Armen Hareyan's picture

Older hospital patients who participate in special care programs that include exercise may go home sooner and incur fewer medical costs than patients receiving standard care, according to a new review of evidence.

The positive effects are "small but significant" according to the review authors, led by Natalie de Morton of Monash University in Australia. However, "it is possible that the multidisciplinary intervention components other than exercise may explain improved hospital outcomes," they say. More studies are needed to determine if exercise is the key factor in producing the benefits.

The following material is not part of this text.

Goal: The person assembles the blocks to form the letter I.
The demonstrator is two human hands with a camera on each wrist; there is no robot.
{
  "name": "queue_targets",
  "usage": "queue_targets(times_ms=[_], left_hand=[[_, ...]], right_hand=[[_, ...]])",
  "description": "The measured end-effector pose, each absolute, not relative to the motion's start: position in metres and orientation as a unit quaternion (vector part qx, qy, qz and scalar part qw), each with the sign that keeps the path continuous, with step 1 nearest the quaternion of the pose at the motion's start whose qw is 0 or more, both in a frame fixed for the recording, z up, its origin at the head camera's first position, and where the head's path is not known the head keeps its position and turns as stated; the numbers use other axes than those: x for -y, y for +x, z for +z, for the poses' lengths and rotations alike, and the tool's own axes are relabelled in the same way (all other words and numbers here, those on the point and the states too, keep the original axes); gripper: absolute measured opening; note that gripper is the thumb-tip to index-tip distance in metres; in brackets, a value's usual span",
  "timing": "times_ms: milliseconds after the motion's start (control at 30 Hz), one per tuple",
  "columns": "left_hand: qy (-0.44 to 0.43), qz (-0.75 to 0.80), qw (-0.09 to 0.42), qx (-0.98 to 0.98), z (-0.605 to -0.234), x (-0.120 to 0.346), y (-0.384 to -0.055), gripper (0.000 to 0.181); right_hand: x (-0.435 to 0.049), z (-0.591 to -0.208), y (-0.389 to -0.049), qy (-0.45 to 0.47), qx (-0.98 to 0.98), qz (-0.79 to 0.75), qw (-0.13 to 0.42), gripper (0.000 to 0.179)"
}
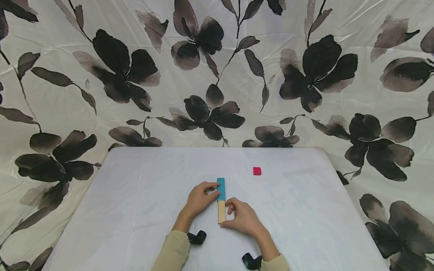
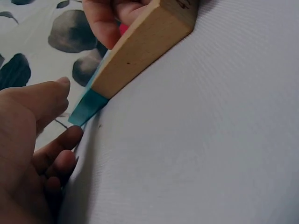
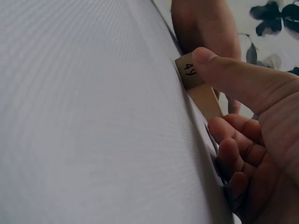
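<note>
A blue block point(image 1: 221, 189) and a plain wooden block point(image 1: 221, 212) lie end to end in one line on the white table, the blue one farther away. My left hand point(image 1: 200, 198) is at the blue block's left side, thumb and index fingertips right at its edge and set apart. On the other side, my right hand point(image 1: 245, 217) has its thumb at the wooden block's near end and its index fingertip by the right side, near the joint. In the right wrist view the thumb partly covers that end face point(image 3: 188, 71), which bears dark digits.
A red cube point(image 1: 257, 171) sits by itself farther back, right of the blocks. The white tabletop point(image 1: 142, 210) ends at a straight back edge, with a flower-printed cloth point(image 1: 257, 22) hanging behind. Dark wrist devices point(image 1: 197, 238) show at both sleeves.
</note>
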State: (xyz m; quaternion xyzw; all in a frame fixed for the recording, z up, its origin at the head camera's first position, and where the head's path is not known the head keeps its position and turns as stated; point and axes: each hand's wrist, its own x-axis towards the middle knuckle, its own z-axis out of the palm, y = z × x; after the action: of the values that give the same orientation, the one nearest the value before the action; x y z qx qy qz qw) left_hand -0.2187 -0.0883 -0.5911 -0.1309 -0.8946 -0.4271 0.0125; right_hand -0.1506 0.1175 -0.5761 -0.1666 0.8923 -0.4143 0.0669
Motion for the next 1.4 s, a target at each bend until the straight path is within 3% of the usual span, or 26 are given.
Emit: queue_targets(times_ms=[467,1400], left_hand=[[-0.165,-0.436,0.004,0.885,-0.592,0.094,-0.205,0.038],[-0.173,-0.382,0.042,0.907,-0.596,0.091,-0.192,0.039]], right_hand=[[-0.121,-0.575,-0.149,-0.164,-0.874,-0.448,0.089,0.059],[-0.123,-0.578,-0.15,-0.166,-0.867,-0.46,0.091,0.051]])
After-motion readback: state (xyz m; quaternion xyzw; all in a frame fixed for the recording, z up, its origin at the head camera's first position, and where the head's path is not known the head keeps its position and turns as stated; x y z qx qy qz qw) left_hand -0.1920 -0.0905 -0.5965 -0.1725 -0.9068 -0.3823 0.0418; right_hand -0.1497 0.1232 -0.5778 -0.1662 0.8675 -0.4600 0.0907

Although the health benefits of physical activity are well known, senior citizens are not always encouraged to exercise during acute hospitalization. As a result, they may lose strength and mobility and require time in a rehabilitation center before returning home.

The new review is "visionary" in its exploration of "the dual burden of an acute medical condition compounded by inactivity," said Wojtek Chodzko-Zajko, Ph.D., an exercise physiologist at the University of Illinois at Urbana-Champaign.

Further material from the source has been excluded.